Juli
D. Revezzo
Genre: upper
YA/New Adult paranormal romance
Publisher: Raven
Queen Publications
Date of
Publication: June 2014
ISBN:
978-1499390193
ASIN: B00KPJ27UW
Number of pages:
190
Word Count:
46,500
Cover Artist: Boulevard Photografica
Book
Description:
When Ianthe
began her career as a faery godmother, she stumbled so badly that Snow White
will probably never speak to her again. After a long suspension, she’s finally
been given a chance to redeem herself…but everything on this latest assignment
is going wrong.
But why?
Worse, she
definitely doesn’t need an attractive mortal man distracting her from her
duties. Of course, needs and wants are two different things.
Briak has had
his eye on Ianthe for a very, very long time, but he’s been waiting for just
the right moment to make his move. Despite the fact all hell’s about to break
loose on his watch, he can’t resist the opportunity to insert himself into her
earthly assignment. Can he convince Ianthe of her true calling and thereby win
her heart? Or will his subterfuge ultimately cost him her love?
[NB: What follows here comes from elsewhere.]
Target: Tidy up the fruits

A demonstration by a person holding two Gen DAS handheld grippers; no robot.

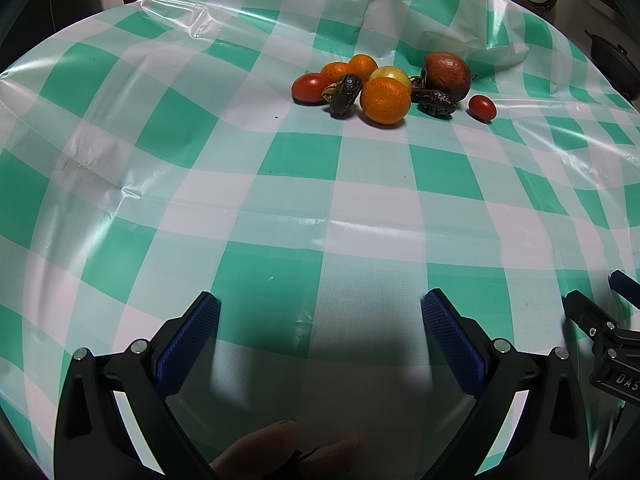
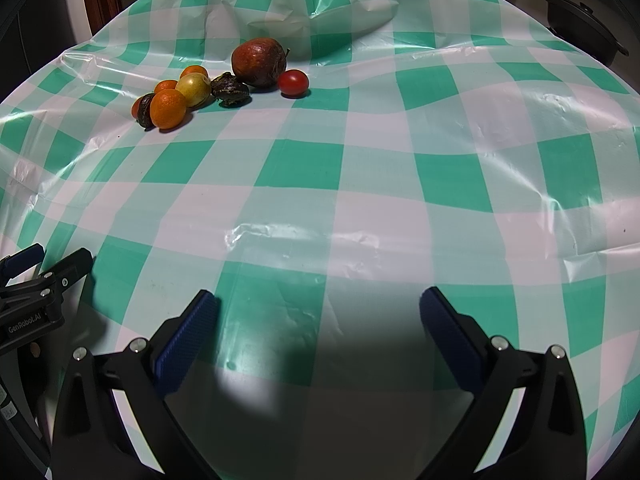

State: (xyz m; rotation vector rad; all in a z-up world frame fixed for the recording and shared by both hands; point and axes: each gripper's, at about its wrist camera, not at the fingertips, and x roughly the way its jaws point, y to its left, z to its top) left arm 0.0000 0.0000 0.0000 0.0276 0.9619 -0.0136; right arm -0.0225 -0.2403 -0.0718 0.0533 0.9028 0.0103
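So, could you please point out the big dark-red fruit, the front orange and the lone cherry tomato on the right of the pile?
big dark-red fruit [image 1: 448, 74], left wrist view, middle of its skin.
front orange [image 1: 385, 101], left wrist view, centre of its peel.
lone cherry tomato [image 2: 293, 82], right wrist view, middle of its front.

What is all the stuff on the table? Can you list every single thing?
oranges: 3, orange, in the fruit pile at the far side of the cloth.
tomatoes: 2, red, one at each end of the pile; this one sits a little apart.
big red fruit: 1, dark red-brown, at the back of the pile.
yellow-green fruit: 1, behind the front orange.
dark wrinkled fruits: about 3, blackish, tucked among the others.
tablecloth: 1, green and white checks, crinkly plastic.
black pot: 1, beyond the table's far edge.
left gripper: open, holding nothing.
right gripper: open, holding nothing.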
Book Trailer: http://youtu.be/50HNfdHQ1l8
Available at Amazon
Excerpt:
Sunlight filtered into the office, tinkling musically as it bounced off a globe standing to the far side of the room. A lone dust mote floated through the air to fall onto the crystalline floorboards and as it hit, Ianthe Hypericum cringed when she heard it clack against the floor, like the tinny clap of an iron breakfast bell. Normally the sound didn’t bother her. Normally she found it lovely.
Not today.
Nervous sweat ran down Ianthe’s back as she awaited her latest assignment. Maybe the Faery Godmother High Council hadn’t changed their decision. Maybe Ms. Siabelle had called her in to revoke her wand for good.
Why wouldn’t she? After all, so many of her recent assignments had ended in disaster. The High Council frowned upon her performance even before Snow White’s daughter had run off with that traveling band of thieves. Ianthe still couldn’t quite figure out how it had happened. She’d spent nearly fourteen hundred years on probation for it. How it hadn’t driven her crazy enough to join those in the dark side of the groves, she had no idea. It’d been a close call.
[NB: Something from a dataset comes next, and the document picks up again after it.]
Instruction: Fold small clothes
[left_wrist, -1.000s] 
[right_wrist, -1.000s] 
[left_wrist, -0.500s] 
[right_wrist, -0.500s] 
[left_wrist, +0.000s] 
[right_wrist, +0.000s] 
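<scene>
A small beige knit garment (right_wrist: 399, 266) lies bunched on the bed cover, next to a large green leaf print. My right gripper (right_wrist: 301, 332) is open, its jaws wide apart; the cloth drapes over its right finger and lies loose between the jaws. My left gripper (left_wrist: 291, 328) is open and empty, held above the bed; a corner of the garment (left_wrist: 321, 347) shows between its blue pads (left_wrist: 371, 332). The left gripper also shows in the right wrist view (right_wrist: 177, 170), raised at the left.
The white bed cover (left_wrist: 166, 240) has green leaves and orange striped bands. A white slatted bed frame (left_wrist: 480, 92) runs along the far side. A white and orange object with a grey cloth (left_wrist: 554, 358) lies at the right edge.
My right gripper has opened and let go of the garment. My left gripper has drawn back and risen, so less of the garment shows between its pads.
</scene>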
Some faery godmother she’d turned out to be! She didn’t want to think what might happen if she blew another assignment. They’d turn her out, maybe send her to the shoemaker’s shop as punishment, and she didn’t want that. Everyone knew the shoemaker’s shop was a dungeon compared to the human world.
What a disgrace for her family, if the council banished her there! They were having a hard enough time, socially, dealing with her failure with the Snow White family. Banishment would undo them. She had to succeed at this assignment, she just had to!
The door opened and an older woman, wearing a gray Armani suit, stepped through.
Ianthe stood and curtseyed, her lilac taffeta skirt rustling.
“Good morning, Ms. Siabelle.”
The old woman pushed her glasses up her pert nose with a thick finger. “Ah, Ianthe. I see you’re on time, for once.” She scuttled around the huge oak desk like an overweight crab.
Ianthe folded her hands in her lap, twisting her fingers as she waited for her boss to settle down.
“I trust all is well.”
“Yes, ma’am,” she said. “The Smith-Weiss affair’s all cleaned up.”
“They’re happy, then?” Ms. Siabelle asked.
Ianthe bit her lip. Hard. No, she wouldn’t say the couple was happy. Not unless the faery godparent council had changed its definition of single parent households. Still, she made her report on her latest assignment. “The couple is—April is…Chuck will be—” She blew out a deep breath.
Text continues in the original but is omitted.